The Château de Vincennes is a massive 14th and 17th century French royal castle in the town of Vincennes, to the east of Paris, now a suburb of the metropolis.
Like other more famous châteaux it had its origins in a hunting lodge, constructed for Louis VII about 1150 in the forest of Vincennes. In the 13th century, Philip Augustus and Louis IX erected a more substantial manor: Louis IX is reputed to have departed from Vincennes on the crusade from which he did not return.
Vincennes was more than the grim fortress: Philippe III (in 1274) and Philippe IV (in 1284) were each married there and three 14th-century kings were born at Vincennes: Louis X (1316), Philippe V (1322) and Charles IV (1328).
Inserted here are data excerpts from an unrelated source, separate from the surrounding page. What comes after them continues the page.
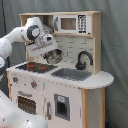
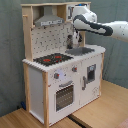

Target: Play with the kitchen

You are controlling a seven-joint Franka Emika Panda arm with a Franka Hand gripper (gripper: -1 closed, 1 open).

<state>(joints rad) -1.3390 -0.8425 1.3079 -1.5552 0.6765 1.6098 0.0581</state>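
Observation:
The kitchen (image 1: 75, 100) (image 2: 40, 85) is a white and light-wood toy with a black-red hob (image 1: 36, 66) (image 2: 52, 59), a silver sink (image 1: 72, 74) (image 2: 81, 50), a black faucet (image 1: 83, 60), an oven door (image 2: 64, 95) and a grey hood (image 2: 48, 20). My gripper (image 1: 48, 47) (image 2: 76, 34) hangs over the counter in front of the pegboard back. It is shut on a silver pot (image 1: 54, 56) (image 2: 75, 41), which is tilted in the air between hob and sink.
A toy microwave (image 1: 74, 23) sits on the upper shelf. The white arm (image 2: 107, 27) reaches in over the sink side. Another white robot part (image 1: 15, 117) fills the first exterior view's lower left. The kitchen stands on wooden boards (image 2: 102, 112) before a grey curtain.

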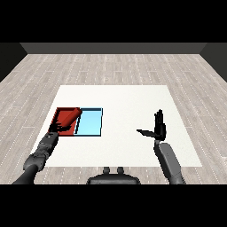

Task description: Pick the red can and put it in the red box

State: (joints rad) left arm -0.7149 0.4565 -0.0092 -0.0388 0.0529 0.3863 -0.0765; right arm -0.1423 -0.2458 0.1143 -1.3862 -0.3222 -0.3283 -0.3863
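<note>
The red can (70,117) is over the red tray (60,110) at the table's left, tilted so that its far end leans toward the edge shared with the light blue tray (90,123). My left hand (58,128) is at the can's near end, above the red tray's front left part, with its fingers curled round the can. Whether the can touches the tray floor I cannot tell. My right hand (159,128) stands open over the right half of the table, fingers straight up and thumb pointing left, holding nothing.
The two trays lie side by side near the left edge of the white table (128,102). The table's front edge runs just in front of both forearms.
</note>
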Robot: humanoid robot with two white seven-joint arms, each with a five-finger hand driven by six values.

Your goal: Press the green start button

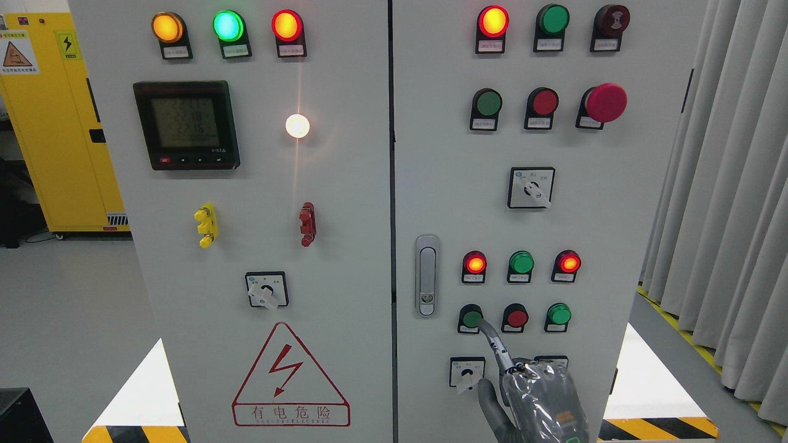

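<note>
The green start button (471, 318) sits at the left of the lower button row on the right cabinet door (615, 203). My right hand (534, 397), wrapped in clear plastic, comes up from the bottom edge right of the middle. Its index finger (492, 344) is stretched out, with the tip touching the button's lower right edge. The other fingers are curled and hold nothing. A red button (516, 318) and another green button (558, 314) sit in the same row. My left hand is out of view.
A door handle (426, 275) is left of the button. Rotary switches (466, 373) sit just below the row, beside my hand. Lit indicator lamps (475, 264) are above. The left door (345, 258) carries a meter (186, 124). Grey curtains (726, 215) hang at the right.
</note>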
To strengthen the site the castle was greatly enlarged replacing the earlier site in the later 14th century. A donjon tower, 52 meters high, the tallest medieval fortified structure of Europe, was added by Philip VI of France, a work that was started about 1337. The grand rectangular circuit of walls, was completed by the Valois about two generations later (ca. 1410). The donjon served as a residence for the royal family, and its buildings are known to have once held the library and personal study of Charles V. Henry V of England died in the donjon of dysentery in 1422 following the siege of Meaux.
In the Château de Vincennes the relics of the Crown of Thorns were temporarily housed while the Sainte-Chapelle was being readied to receive them. A fragment that remained behind received its own chapel at Vincennes, probably built by Peter of Montereau (the probable designer of the Sainte-Chapelle in Paris), which survives (illustration, below). Henri IV spent a sojourn imprisoned at Vincennes during the Wars of Religion.
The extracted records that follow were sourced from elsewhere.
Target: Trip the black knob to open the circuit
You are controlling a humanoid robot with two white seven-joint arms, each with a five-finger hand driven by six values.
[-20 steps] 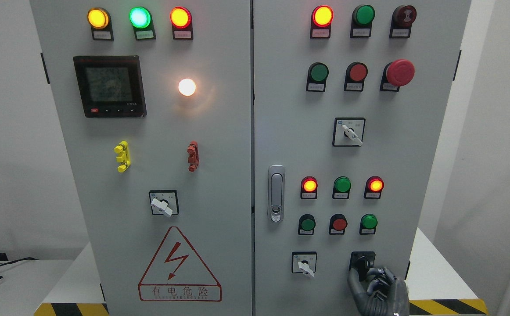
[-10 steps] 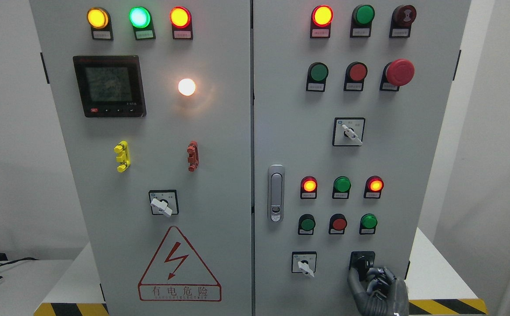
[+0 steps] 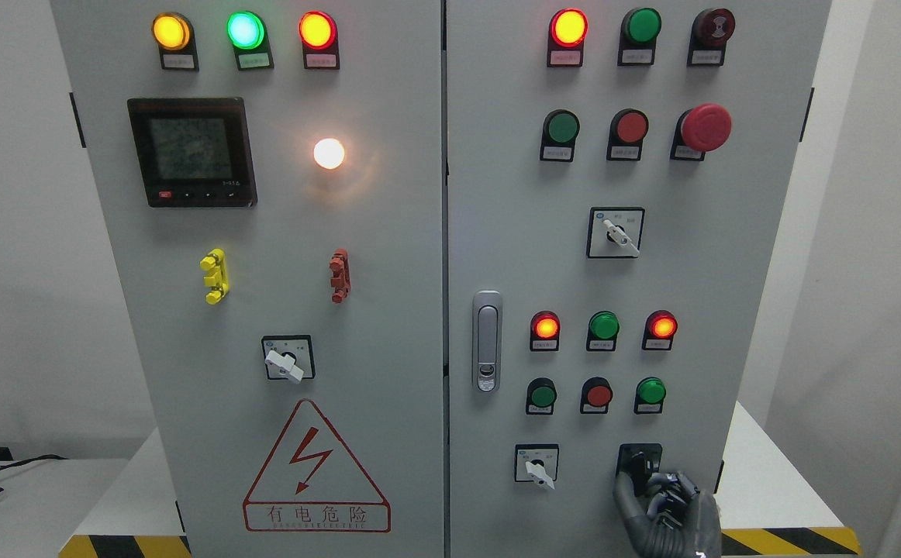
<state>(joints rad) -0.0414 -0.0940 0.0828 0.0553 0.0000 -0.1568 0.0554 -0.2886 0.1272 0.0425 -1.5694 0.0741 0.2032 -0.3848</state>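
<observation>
White walls standing behind a big grey cabinet (image 3: 388, 232) with two doors; sitting on a white table (image 3: 768, 480) with yellow and black stripes at the edge; lights glowing orange, green and red up top. Right hand (image 3: 664, 508) reaching up at the bottom of the right door; dark fingers (image 3: 627, 496) curling around and pinching the black knob (image 3: 640, 463), down low, just right of a small white switch (image 3: 537, 467).
</observation>
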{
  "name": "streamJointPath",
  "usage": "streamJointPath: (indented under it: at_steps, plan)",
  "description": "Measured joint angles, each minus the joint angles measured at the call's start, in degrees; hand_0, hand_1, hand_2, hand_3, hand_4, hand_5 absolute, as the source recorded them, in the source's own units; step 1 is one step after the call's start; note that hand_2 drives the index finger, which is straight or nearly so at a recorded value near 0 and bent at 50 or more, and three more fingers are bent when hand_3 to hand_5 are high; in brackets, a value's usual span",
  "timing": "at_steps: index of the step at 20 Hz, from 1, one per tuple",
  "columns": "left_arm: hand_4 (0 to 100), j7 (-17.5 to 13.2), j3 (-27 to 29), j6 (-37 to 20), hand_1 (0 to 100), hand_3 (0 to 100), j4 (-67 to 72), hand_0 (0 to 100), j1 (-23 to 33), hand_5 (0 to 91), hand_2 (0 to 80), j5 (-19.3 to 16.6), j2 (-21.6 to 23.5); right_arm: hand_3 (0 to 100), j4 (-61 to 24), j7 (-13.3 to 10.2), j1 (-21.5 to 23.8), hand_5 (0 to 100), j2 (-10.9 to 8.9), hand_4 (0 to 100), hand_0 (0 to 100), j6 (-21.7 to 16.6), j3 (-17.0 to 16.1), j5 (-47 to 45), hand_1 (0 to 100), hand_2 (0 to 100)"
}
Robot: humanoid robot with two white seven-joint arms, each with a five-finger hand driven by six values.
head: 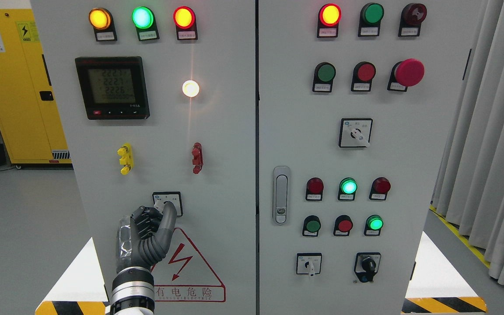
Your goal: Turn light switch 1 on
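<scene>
Our left hand (147,234) is up on the grey cabinet door (164,144) — dark fingers (168,217) curled around the small white rotary switch (167,203), low on the panel, above the red-bordered lightning warning triangle (184,267).

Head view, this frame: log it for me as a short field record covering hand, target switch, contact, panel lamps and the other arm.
view: head camera, facing a grey control cabinet
active hand: left hand, raised from the lower left
target: rotary switch on the left door, above the red warning triangle
contact: fingers on the switch knob; grip itself hidden
white lamp: lit, above the switch
meter display: on
right hand: not in view
</scene>
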Motion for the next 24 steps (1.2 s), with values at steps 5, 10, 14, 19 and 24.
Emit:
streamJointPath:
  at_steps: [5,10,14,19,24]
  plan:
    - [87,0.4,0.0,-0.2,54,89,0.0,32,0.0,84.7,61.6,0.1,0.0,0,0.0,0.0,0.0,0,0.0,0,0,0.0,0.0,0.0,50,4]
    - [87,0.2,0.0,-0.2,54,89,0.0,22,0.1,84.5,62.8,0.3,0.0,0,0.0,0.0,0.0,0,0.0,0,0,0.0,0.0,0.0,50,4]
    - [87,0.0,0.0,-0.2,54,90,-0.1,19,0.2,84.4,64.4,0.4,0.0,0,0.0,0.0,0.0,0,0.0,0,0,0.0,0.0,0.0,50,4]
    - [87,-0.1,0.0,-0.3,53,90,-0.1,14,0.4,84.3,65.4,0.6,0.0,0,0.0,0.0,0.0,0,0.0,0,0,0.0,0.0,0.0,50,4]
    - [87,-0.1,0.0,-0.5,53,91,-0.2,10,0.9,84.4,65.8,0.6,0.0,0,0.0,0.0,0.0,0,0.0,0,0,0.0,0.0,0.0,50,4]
In the 17th century the architect Louis Le Vau built for Louis XIV a pair of isolated ranges mirroring one another across a parterre to one side of the keep, suited for the Queen Mother and Cardinal Mazarin, but rebuilding was never pursued once Versailles occupied all attentions. Some splendid apartments show the earliest phase of Louis XIV style, before the example of Vaux-le-Vicomte presented the Sun King with a worthy model. The unlucky builder of Vaux, the minister Nicolas Fouquet found himself transferred to Vincennes, to much less comfortable lodgings. In 1691 another unwilling lodger was John Vanbrugh, soon to become a playwright and architect, who drew some of his Baroque "gothick" from his experience of Vincennes, it has been argued.
Abandoned in the 18th century, the château still served, first as the site of the Vincennes porcelain manufactory, the precursor to Sèvres, then as a state prison, which housed the marquis de Sade, Diderot, Mirabeau, and the famous confidence man, Jean Henri Latude, as well as a community of nuns of the English Benedictine Congregation from Cambrai. At the end of February 1791 a mob of more than a thousand workers from the Faubourg Saint-Antoine, encouraged by members of the Cordeliers Club and led by Antoine Joseph Santerre, marched out to the Château, which, rumour had it, was being readied on the part of the Crown for political prisoners, and with crowbars and pickaxes set about demolishing it, as the Bastille had recently been demolished. The work was interrupted by the marquis de Lafayette who took several ringleaders prisoner, to the jeers of the Parisian workers. During the remainder of the Revolution it played no part. From 1796 it served as an arms factory, suiting it to its current occupants, the historical sections of the French Armed Services. General Daumesnil who lost a leg, which was replaced by a wooden prosthesis, at the battle of Wagram was assigned to the defense of the Château de Vincennes in 1812. He faced down the allies of the Sixth Coalition marching on Paris in 1814 in the aftermath of the Battle of the Nations with the famous words "I shall surrender Vincennes when I get my leg back" (Je rendrai Vincennes quand on me rendra ma jambe, with a polysemic pun in French that is lost in translation).
The executions of the duc d'Enghien, in 1804, and Mata-Hari, in 1917, were effected at the château. During the Nazi occupation, 30 hostages were murdered on August 20, 1944.
The park was landscaped in the English landscape style in the 19th century. In 1860 Napoleon III, having employed Viollet-le-Duc to restore the keep and the chapel, gave the Bois de Vincennes (9.95 km² in extent) and its château to Paris as a public park.
Château de Vincennes also served as the military headquarters of the Chief of General Staff, General Maurice Gamelin during the unsuccessful defence of France against the invading German army in 1940. It is now the main base of France's Defence Historical Service, which maintains a museum in the donjon.
Description of the Château
Only traces remain of the earlier castle and the substantial remains date from the 14th century. The castle forms a rectangle measuring more than a kilometer in length (330 x 175m), with six towers and three gates, each originally 42 meters high. The castle is surrounded by a deep stone lined moat. The keep, 52m high, and its enceinte occupy the western side of the fortress and are separated from the rest of the castle by the moat. The towers of the "grande enceinte" now stand only to the height of the walls, having been demolished in the 1800s, save the Tour du Village on the north side of the enclosure. The south end of the castle contains the buildings of Le Vau.